MovieFest mayhem reigns (w/video)
Editor’s note: Jason Flynn decided to shoot a film for the Campus MovieFest. Then he realized, through practice, that was a horrible idea. And then he decided to write about it.
Everybody wants to be a movie star.
At least, everybody has whimsically considered being a part of a movie. So when Campus MovieFest came to town, I decided to take my shot.
When I started, it looked like a fantastic idea: they offered me a camera, computer and a screening date.
All I had to provide was the idea, time and talent.

Armed with a vague idea, Jason Flynn (right) began his career as a collegiate director with some disastrous results. SEAN TAYLOR/Staff
After I picked up the equipment, I sat down to decide on a plot — which seemed easy, since I’d had a few floating around in my head for some time.
It came down to an addiction story or an alcohol poisoning tragedy.
Considering the multitude of places I could film characters drinking, I chose alcohol poisoning.
Then came problem No. 1.
Going in, I had little experience making movies: when I was younger, my friends and I had a brief love affair with movie making, and would make choppy spy thrillers or murder mysteries on a parent’s camcorder. Stand-ins were often old stuffed animals, and minivans would take the place of SWAT cars.
The obsession was short-lived, though, and we moved on to the next new thing.
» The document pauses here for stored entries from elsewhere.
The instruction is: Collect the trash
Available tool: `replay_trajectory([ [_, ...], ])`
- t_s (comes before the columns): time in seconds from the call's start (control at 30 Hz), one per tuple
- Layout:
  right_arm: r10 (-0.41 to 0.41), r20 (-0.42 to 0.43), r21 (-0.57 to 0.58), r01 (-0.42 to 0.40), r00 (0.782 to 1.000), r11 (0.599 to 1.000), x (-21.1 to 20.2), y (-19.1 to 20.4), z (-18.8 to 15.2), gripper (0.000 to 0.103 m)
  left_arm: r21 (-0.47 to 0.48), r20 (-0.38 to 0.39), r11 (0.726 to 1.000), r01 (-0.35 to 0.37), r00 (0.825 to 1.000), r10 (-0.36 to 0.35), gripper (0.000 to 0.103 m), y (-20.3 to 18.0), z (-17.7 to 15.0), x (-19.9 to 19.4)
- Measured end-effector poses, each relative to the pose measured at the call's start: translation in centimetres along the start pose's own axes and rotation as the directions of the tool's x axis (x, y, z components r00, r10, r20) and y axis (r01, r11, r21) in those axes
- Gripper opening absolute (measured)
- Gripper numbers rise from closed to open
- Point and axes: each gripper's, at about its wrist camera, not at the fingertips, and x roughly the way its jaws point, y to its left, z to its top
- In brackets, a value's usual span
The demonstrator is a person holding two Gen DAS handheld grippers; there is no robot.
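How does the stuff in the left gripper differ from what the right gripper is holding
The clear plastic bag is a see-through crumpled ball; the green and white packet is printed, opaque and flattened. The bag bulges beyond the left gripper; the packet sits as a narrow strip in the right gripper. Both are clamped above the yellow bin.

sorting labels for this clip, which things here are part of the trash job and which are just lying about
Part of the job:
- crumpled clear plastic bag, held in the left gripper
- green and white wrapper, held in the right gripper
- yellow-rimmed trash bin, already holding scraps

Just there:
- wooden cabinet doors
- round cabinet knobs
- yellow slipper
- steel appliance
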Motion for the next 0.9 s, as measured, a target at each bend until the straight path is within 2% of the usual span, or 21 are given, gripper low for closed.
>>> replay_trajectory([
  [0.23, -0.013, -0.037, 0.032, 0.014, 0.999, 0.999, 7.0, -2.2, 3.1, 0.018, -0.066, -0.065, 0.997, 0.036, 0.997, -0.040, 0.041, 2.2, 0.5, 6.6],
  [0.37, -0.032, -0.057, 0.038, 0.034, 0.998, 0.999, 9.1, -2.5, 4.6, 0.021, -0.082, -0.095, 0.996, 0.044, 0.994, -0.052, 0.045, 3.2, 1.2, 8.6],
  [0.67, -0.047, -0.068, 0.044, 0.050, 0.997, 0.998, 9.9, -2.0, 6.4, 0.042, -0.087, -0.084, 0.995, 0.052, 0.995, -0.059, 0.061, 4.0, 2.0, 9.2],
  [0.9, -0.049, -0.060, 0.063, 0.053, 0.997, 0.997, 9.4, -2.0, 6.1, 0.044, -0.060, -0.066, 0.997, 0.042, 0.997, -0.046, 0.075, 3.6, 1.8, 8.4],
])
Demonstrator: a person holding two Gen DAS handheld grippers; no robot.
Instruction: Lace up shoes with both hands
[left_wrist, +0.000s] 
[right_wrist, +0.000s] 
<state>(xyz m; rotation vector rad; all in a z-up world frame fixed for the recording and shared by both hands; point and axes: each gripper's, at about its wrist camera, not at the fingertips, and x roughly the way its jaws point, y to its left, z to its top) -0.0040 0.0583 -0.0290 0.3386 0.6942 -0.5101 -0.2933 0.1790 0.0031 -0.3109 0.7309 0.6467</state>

By age 8 I had retired from filmmaking.
… But as it turns out, experience is extremely important to the filmmaking process. It helps you gather actors, set up and edit your shots; and without experience, you end up just sewing together a choppy series of mistakes.
… Or, as I’ve started to call it, “my movie.”
Even so, I enlisted the help of a few friends and proceeded stubbornly ahead, with the goal of making a film that tells the story of a person who dies after a night of drinking.
But I didn’t want the product to have a political or spiritual message. It would just be a horrific occurrence after an average night.
Then came problem No. 2.
After writing down scenes and shots I wanted in the movie, my actors and I headed out to a bar to make the movie … or we would have if anybody had been able to show up to the first night of shooting.
The project was delayed before it even started.
The next night, we all went to Max Canada because it had a number of different spaces to serve as backdrops.
I filmed some approaches to the bar. We did a few scenes of the actors getting carded. There were a lot of shots of shot-taking and chugging Pabst Blue Ribbon.
After two hours we were basically finished.
There was little scripted dialogue, and I often shot them mid-conversation so the scene seemed unremarkable. But scenes in which they acted drunk required more choreography, in terms of where to walk or fall over. Still, the idea seemed so simple that I figured we didn’t need to rehearse anything, and I never filmed a second take for a scene.
Then came problem No. 3.
The next day, we were supposed to film my roommate choking on his vomit at my friend’s apartment — but a night of drinking and a busy weekend delayed that shoot as well.
With only a few days left until the entry deadline, I began editing the footage I had.
Then came problem No. 4.
As I looked through everything, I realized just how poor the quality of the footage was. There was almost no good lighting because the only added light was from my cellphone. There were random interruptions to scenes when a bartender would leave or my friends would start messing around in frame; and every shot blended into the next, with no buffer to cut down between scene change.
On top of that, I had no soundtrack to put over the grainy punk music from the bar.
Frustrated, I took a break to kill off my roommate and leave another friend unresolvedly traumatized.
We drove over to the apartment-turned-set, and scattered empty beer cans and boxes on tables and stairs.
I was ready to finish up.
Finally came problem No. 5.
Because I realized I left the battery for the camera at my house, and by the time I picked it up and came back, my roommate had to leave and the movie was left more-or-less unfinished.
While attempting to edit around the incomplete shots, my computer broke. And when it finally restarted, the sound in every scene was bumped 15 seconds off.
So, with no time left, I finished editing, and sent the movie off for entry.
Given how bad the finished project turned out, I’d say a four-and-a-half minute shot of steaming crap might have more merit than my movie.
It was worth the experience, though. After all, writers and directors aren’t just born with an innate knowledge of how to make a compelling film.
At least, that’s what I tell myself as I contemplate the booing and hissing mine will receive when projected on a screen.